## YOUR INSTRUCTIONS
Without any of its pictures, the listing below should be output exactly.

[DATA SEGMENT — start]

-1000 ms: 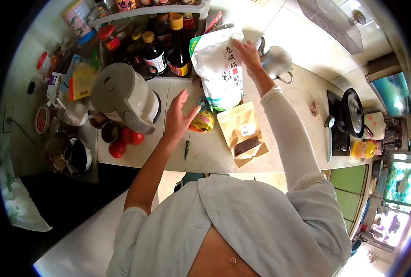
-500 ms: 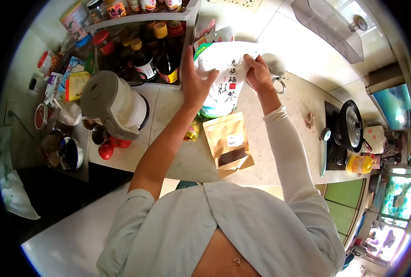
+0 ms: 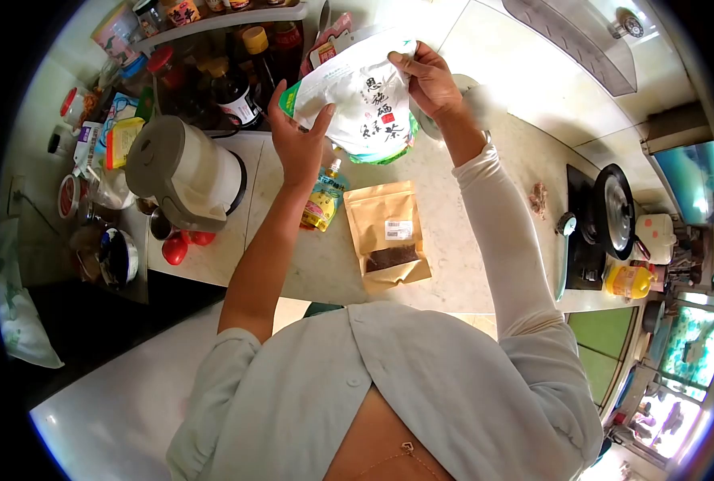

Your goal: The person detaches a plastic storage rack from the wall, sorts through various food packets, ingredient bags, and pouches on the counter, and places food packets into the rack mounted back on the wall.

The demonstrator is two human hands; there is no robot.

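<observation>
A white tea bag (image 3: 353, 104) with green corners and dark Chinese characters is held up above the counter, tilted. My left hand (image 3: 299, 143) grips its left side, thumb on the front and fingers partly behind. At the upper right corner, my right hand (image 3: 427, 80) pinches the bag between thumb and fingers. Below it on the counter lies a brown kraft-paper pouch (image 3: 382, 210) with a white label and a window showing dark contents. Beside that pouch is a yellow and blue spouted pouch (image 3: 323, 202), partly covered by my left forearm.
To the left stand a white and grey kitchen appliance (image 3: 200, 172), red tomatoes (image 3: 175, 250) and a rack (image 3: 228, 26) of sauce bottles and jars. On the right are a black pan with a lid (image 3: 616, 210), a blue-handled brush (image 3: 565, 232) and a yellow jug (image 3: 628, 281).
The tea bag has risen toward the upper left and tilted, with both hands still on it. More of the spouted pouch now shows. The camera view has shifted slightly.
</observation>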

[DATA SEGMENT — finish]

## RESULT OF THE TASK
-1000 ms: 
-500 ms: 
+0 ms: 

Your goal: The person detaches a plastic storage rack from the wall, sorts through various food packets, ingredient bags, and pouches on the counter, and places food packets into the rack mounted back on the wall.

The demonstrator is two human hands; there is no robot.

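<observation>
A white tea bag (image 3: 353, 104) with green corners and dark Chinese characters is held up above the counter, tilted. My left hand (image 3: 299, 143) grips its left side, thumb on the front and fingers partly behind. At the upper right corner, my right hand (image 3: 427, 80) pinches the bag between thumb and fingers. Below it on the counter lies a brown kraft-paper pouch (image 3: 382, 210) with a white label and a window showing dark contents. Beside that pouch is a yellow and blue spouted pouch (image 3: 323, 202), partly covered by my left forearm.
To the left stand a white and grey kitchen appliance (image 3: 200, 172), red tomatoes (image 3: 175, 250) and a rack (image 3: 228, 26) of sauce bottles and jars. On the right are a black pan with a lid (image 3: 616, 210), a blue-handled brush (image 3: 565, 232) and a yellow jug (image 3: 628, 281).
The tea bag has risen toward the upper left and tilted, with both hands still on it. More of the spouted pouch now shows. The camera view has shifted slightly.
</observation>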

No further output is needed for this exercise.